How to complete this task: Lines with the word "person" in them must be copied from the records below.

□ □ □ □ □ □ □

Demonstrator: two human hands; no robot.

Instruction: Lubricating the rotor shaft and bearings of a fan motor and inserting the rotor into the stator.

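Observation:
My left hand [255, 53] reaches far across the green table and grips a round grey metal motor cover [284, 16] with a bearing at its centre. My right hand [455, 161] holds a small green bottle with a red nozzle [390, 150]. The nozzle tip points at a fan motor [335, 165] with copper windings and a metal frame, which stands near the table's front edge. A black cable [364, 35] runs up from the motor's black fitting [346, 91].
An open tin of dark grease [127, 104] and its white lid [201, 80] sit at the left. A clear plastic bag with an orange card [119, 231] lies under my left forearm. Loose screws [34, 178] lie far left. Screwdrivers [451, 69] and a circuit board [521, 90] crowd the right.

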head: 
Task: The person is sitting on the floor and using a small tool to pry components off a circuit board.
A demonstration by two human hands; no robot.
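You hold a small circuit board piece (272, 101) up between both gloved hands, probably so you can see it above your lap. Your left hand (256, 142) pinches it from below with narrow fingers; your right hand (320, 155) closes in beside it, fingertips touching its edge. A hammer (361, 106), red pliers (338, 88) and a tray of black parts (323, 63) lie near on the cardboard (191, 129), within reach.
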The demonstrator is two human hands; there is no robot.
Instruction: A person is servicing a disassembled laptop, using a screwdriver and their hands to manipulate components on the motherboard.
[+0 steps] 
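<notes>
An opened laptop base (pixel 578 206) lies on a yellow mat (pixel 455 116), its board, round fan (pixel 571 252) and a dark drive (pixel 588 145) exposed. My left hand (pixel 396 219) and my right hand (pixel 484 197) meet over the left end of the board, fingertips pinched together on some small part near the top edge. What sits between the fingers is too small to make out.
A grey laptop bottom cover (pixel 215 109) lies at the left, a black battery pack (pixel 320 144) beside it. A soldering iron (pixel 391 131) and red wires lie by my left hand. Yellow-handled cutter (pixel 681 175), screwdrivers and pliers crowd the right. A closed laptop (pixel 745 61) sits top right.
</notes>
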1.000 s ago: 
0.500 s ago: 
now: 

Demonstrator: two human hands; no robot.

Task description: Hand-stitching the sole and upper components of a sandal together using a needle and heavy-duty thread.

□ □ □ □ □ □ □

Problem solution:
Task: The person is sitting on the floor and using a small tool to pry components off a circuit board.
Instruction: A person is servicing a disassembled laptop, using a screwdriver and their hands to manipulate components on the motherboard.

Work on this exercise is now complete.